Android 8's battery consumption improvements are nice to the user but I am a bit afraid if my service will work as expected.
First of all: Thank you for any suggestions but I cannot just schedule my service. I want to make a OK Google
-like keyword listener running in the background all the time. It will be based on the open source pocketsphinx-android library. I know that this will consume much battery power and I will inform the user about this.
Can we create a permanent background service on android 8+ ? I need to target android 8 in gradle because I was expecting some bugs with older targets. I also don't want to annoy a user with a foreground service which permanently shows a notification in the status bar.
[https://developer.android.com/about/versions/oreo/background.html] - Is there really no way of making permanent background services for my use-case (but preferably for all use-cases) possible?
Unfortunately, it's not possible to use a background service and don't show a foreground notification on Android 8.0 and higher.
The only one way that it might work is if you stick your app to Google APIs such as Voice Actions API.
As far as I know there is no a good work around and most apps like WhatsApp are still targetting Android API 24.
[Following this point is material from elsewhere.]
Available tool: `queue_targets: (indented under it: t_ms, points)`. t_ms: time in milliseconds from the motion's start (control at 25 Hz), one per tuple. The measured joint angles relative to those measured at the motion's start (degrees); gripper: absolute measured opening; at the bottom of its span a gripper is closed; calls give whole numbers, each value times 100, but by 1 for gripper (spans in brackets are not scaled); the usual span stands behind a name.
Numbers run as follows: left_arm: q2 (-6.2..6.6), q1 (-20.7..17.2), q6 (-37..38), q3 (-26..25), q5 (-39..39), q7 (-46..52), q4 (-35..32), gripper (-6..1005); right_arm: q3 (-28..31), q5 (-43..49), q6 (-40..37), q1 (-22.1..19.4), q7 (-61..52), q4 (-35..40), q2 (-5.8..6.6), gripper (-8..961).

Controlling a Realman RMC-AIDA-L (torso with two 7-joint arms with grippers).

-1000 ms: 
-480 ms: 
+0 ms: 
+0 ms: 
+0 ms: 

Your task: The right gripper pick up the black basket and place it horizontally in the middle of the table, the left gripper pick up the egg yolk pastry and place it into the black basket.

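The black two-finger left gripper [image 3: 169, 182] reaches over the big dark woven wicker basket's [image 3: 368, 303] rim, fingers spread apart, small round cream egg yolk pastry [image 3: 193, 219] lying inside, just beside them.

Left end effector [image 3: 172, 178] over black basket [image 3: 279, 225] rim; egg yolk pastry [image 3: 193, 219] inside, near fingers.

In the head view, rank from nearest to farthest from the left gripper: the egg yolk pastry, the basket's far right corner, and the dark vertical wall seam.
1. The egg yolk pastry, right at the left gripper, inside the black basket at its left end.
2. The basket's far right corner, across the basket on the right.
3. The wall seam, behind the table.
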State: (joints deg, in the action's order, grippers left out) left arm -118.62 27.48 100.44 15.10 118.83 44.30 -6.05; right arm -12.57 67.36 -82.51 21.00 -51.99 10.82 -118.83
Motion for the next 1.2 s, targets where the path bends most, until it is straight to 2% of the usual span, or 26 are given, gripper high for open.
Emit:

For what is worth, I am sharing me experience on that:
It's partially possible to use a background service and not showing a foreground notification on Android 8.0 just made some experiments and ended up with this:
Just create a notification channel with IMPORTANCE_NONE, and the notification will still exist, but will not be displayed in status bar.
Code excerpt:
NotificationChannel channelService = new NotificationChannel(
YOUR_SERVICE_CHANNEL_ID,
YOUR_CHANNEL_HUMAN_READABLE_NAME,
NotificationManager.IMPORTANCE_NONE);
channelService.setSound(null, null); // let's be quiet : no sound
channelService.setLockscreenVisibility(Notification.VISIBILITY_SECRET); // not on lock screen
// Register the channel with the system; you can't change the importance
// or other notification behaviors after this
// changes needs to uninstall app or clean app data, or rename channel id!
notificationManager.createNotificationChannel(channelService));
This way, the notification will not be displayed when your app is running in foreground.
Not a perfect solution:
When your app goes in background (i.e., you open another app), the "Android system" app displays a notification about "(your) app being running in the background". So, this is not great, but, from my point of view, it's a bit better than before.